The Razr Fold will also ship with Motorola’s growing set of AI features. Existing tools like Catch Me Up and Pay Attention are sticking around, and they’ll be joined by a new cross‑device AI experience called Qira.
Motorola says Qira will:
- Work across both Motorola phones and Lenovo PCs.
- Remember what you were doing on other devices.
- Help you act across apps, generate documents, and surface reminders that are supposed to be context-aware.
Qira is built on technology from companies including Microsoft and Perplexity. It’s rolling out first on Lenovo laptops, then to Motorola’s Edge and Razr lines.
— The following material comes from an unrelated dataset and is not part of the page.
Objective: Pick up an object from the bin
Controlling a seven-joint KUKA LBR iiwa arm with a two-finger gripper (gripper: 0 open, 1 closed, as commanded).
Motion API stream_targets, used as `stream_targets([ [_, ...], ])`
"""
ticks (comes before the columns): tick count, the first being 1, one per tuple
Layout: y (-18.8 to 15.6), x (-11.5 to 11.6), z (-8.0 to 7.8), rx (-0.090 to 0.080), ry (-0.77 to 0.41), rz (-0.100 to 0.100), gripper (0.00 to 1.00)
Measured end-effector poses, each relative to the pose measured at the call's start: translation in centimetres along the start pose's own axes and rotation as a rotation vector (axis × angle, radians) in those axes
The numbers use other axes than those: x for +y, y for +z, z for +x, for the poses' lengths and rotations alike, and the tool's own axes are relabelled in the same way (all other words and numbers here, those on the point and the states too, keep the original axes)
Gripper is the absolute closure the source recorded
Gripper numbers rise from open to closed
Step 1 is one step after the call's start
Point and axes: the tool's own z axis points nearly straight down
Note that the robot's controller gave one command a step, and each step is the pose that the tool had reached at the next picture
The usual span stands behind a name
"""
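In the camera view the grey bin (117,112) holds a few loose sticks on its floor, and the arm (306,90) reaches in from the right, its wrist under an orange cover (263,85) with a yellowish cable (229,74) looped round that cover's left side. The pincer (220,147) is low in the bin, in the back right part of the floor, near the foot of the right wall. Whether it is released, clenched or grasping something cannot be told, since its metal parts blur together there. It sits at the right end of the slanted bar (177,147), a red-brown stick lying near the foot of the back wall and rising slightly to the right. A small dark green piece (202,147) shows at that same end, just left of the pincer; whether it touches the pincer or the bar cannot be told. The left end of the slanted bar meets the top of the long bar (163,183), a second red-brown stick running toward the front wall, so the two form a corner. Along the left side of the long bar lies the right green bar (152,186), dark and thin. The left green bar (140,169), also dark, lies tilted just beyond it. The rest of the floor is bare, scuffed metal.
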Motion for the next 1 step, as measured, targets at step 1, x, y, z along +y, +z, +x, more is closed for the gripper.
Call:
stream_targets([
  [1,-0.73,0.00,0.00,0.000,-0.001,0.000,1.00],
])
The Razr Fold will have Qira at launch, turning it into one of the first Motorola phones built around this new AI platform.
Price: the biggest unknown
If you were hoping Motorola would try to undercut the market, you’ll have to wait. The company refuses to give even a rough price range.
That’s notable because most book-style foldables still sit near the $2,000 mark, and the components that make them possible aren’t getting cheaper. According to Motorola, it’s simply too early to talk numbers.
For now, the Razr Fold is mostly promise: a full-size foldable with:
- 6.6-inch cover screen and 8.1-inch 2K OLED inside
- Active stylus support via Moto Pen Ultra
- Triple 50 MP camera array with a Sony Lytia main sensor
- Foldable-focused software and a new, cross-device AI layer via Qira
We’ll get the real story—specs, software details, and whether Motorola can resist the $2,000 gravitational pull—as the summer 2026 launch window gets closer.